→ **Action item**
In full and without alteration, reproduce every record.

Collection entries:
━━━━

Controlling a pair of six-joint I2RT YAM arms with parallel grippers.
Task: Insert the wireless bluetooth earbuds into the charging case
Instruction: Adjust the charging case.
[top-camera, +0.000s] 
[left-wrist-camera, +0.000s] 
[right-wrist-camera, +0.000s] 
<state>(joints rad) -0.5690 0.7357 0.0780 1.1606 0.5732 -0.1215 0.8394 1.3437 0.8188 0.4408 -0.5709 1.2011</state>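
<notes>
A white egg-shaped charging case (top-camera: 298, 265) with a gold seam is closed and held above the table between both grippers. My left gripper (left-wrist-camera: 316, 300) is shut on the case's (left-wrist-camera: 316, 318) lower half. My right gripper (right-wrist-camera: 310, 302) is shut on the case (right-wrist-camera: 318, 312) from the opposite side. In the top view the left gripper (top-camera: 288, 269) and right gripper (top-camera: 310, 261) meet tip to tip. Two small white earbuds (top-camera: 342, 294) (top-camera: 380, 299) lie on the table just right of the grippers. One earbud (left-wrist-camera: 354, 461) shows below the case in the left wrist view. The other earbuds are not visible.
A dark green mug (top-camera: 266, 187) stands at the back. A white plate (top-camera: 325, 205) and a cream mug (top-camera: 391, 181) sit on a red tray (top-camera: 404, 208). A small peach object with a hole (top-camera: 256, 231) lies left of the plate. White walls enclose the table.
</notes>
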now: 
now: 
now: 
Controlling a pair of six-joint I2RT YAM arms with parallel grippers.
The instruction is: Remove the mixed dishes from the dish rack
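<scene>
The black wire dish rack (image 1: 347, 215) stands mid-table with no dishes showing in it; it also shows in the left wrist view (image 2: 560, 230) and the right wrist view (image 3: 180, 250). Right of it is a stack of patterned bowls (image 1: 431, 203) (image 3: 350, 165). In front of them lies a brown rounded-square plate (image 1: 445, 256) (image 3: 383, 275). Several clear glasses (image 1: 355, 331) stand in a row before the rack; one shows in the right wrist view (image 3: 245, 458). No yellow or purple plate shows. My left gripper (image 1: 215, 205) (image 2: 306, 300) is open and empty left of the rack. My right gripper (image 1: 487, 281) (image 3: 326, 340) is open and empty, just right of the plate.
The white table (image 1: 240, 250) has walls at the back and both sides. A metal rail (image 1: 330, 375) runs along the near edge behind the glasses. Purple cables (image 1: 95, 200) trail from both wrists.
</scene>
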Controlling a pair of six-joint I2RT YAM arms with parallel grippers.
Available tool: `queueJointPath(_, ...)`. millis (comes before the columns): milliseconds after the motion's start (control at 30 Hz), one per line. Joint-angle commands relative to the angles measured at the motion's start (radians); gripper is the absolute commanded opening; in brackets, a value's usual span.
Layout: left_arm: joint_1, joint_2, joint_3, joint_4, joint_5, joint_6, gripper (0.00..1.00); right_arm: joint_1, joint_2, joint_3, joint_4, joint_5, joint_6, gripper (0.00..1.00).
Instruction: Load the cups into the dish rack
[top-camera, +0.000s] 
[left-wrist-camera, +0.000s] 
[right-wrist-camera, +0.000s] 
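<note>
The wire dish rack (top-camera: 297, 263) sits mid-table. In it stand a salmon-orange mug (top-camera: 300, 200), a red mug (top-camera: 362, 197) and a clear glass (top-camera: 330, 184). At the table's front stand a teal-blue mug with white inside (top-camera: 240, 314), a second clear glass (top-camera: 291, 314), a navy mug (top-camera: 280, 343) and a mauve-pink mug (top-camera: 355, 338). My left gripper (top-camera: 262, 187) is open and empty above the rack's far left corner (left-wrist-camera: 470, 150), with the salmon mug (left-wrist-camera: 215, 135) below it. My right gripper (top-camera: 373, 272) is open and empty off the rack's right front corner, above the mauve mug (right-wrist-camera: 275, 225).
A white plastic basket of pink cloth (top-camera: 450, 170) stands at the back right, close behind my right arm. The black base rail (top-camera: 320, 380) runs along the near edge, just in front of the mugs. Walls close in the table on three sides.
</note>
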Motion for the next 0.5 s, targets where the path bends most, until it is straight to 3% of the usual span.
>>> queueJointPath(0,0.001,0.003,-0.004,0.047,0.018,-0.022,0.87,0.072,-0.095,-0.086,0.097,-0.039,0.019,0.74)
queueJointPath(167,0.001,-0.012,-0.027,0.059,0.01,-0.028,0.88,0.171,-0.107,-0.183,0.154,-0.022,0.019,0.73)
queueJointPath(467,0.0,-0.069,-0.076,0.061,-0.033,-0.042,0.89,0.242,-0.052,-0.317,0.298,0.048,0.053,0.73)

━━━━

→ **Result of this task**
Controlling a pair of six-joint I2RT YAM arms with parallel grippers.
Task: Insert the wireless bluetooth earbuds into the charging case
Instruction: Adjust the charging case.
[top-camera, +0.000s] 
[left-wrist-camera, +0.000s] 
[right-wrist-camera, +0.000s] 
<state>(joints rad) -0.5690 0.7357 0.0780 1.1606 0.5732 -0.1215 0.8394 1.3437 0.8188 0.4408 -0.5709 1.2011</state>
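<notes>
A white egg-shaped charging case (top-camera: 298, 265) with a gold seam is closed and held above the table between both grippers. My left gripper (left-wrist-camera: 316, 300) is shut on the case's (left-wrist-camera: 316, 318) lower half. My right gripper (right-wrist-camera: 310, 302) is shut on the case (right-wrist-camera: 318, 312) from the opposite side. In the top view the left gripper (top-camera: 288, 269) and right gripper (top-camera: 310, 261) meet tip to tip. Two small white earbuds (top-camera: 342, 294) (top-camera: 380, 299) lie on the table just right of the grippers. One earbud (left-wrist-camera: 354, 461) shows below the case in the left wrist view. The other earbuds are not visible.
A dark green mug (top-camera: 266, 187) stands at the back. A white plate (top-camera: 325, 205) and a cream mug (top-camera: 391, 181) sit on a red tray (top-camera: 404, 208). A small peach object with a hole (top-camera: 256, 231) lies left of the plate. White walls enclose the table.
</notes>
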now: 
now: 
now: 
Controlling a pair of six-joint I2RT YAM arms with parallel grippers.
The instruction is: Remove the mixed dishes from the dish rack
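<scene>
The black wire dish rack (image 1: 347, 215) stands mid-table with no dishes showing in it; it also shows in the left wrist view (image 2: 560, 230) and the right wrist view (image 3: 180, 250). Right of it is a stack of patterned bowls (image 1: 431, 203) (image 3: 350, 165). In front of them lies a brown rounded-square plate (image 1: 445, 256) (image 3: 383, 275). Several clear glasses (image 1: 355, 331) stand in a row before the rack; one shows in the right wrist view (image 3: 245, 458). No yellow or purple plate shows. My left gripper (image 1: 215, 205) (image 2: 306, 300) is open and empty left of the rack. My right gripper (image 1: 487, 281) (image 3: 326, 340) is open and empty, just right of the plate.
The white table (image 1: 240, 250) has walls at the back and both sides. A metal rail (image 1: 330, 375) runs along the near edge behind the glasses. Purple cables (image 1: 95, 200) trail from both wrists.
</scene>
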Controlling a pair of six-joint I2RT YAM arms with parallel grippers.
Available tool: `queueJointPath(_, ...)`. millis (comes before the columns): milliseconds after the motion's start (control at 30 Hz), one per line. Joint-angle commands relative to the angles measured at the motion's start (radians); gripper is the absolute commanded opening; in brackets, a value's usual span.
Layout: left_arm: joint_1, joint_2, joint_3, joint_4, joint_5, joint_6, gripper (0.00..1.00); right_arm: joint_1, joint_2, joint_3, joint_4, joint_5, joint_6, gripper (0.00..1.00).
Instruction: Load the cups into the dish rack
[top-camera, +0.000s] 
[left-wrist-camera, +0.000s] 
[right-wrist-camera, +0.000s] 
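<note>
The wire dish rack (top-camera: 297, 263) sits mid-table. In it stand a salmon-orange mug (top-camera: 300, 200), a red mug (top-camera: 362, 197) and a clear glass (top-camera: 330, 184). At the table's front stand a teal-blue mug with white inside (top-camera: 240, 314), a second clear glass (top-camera: 291, 314), a navy mug (top-camera: 280, 343) and a mauve-pink mug (top-camera: 355, 338). My left gripper (top-camera: 262, 187) is open and empty above the rack's far left corner (left-wrist-camera: 470, 150), with the salmon mug (left-wrist-camera: 215, 135) below it. My right gripper (top-camera: 373, 272) is open and empty off the rack's right front corner, above the mauve mug (right-wrist-camera: 275, 225).
A white plastic basket of pink cloth (top-camera: 450, 170) stands at the back right, close behind my right arm. The black base rail (top-camera: 320, 380) runs along the near edge, just in front of the mugs. Walls close in the table on three sides.
</note>
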Motion for the next 0.5 s, targets where the path bends most, until it is straight to 3% of the usual span.
>>> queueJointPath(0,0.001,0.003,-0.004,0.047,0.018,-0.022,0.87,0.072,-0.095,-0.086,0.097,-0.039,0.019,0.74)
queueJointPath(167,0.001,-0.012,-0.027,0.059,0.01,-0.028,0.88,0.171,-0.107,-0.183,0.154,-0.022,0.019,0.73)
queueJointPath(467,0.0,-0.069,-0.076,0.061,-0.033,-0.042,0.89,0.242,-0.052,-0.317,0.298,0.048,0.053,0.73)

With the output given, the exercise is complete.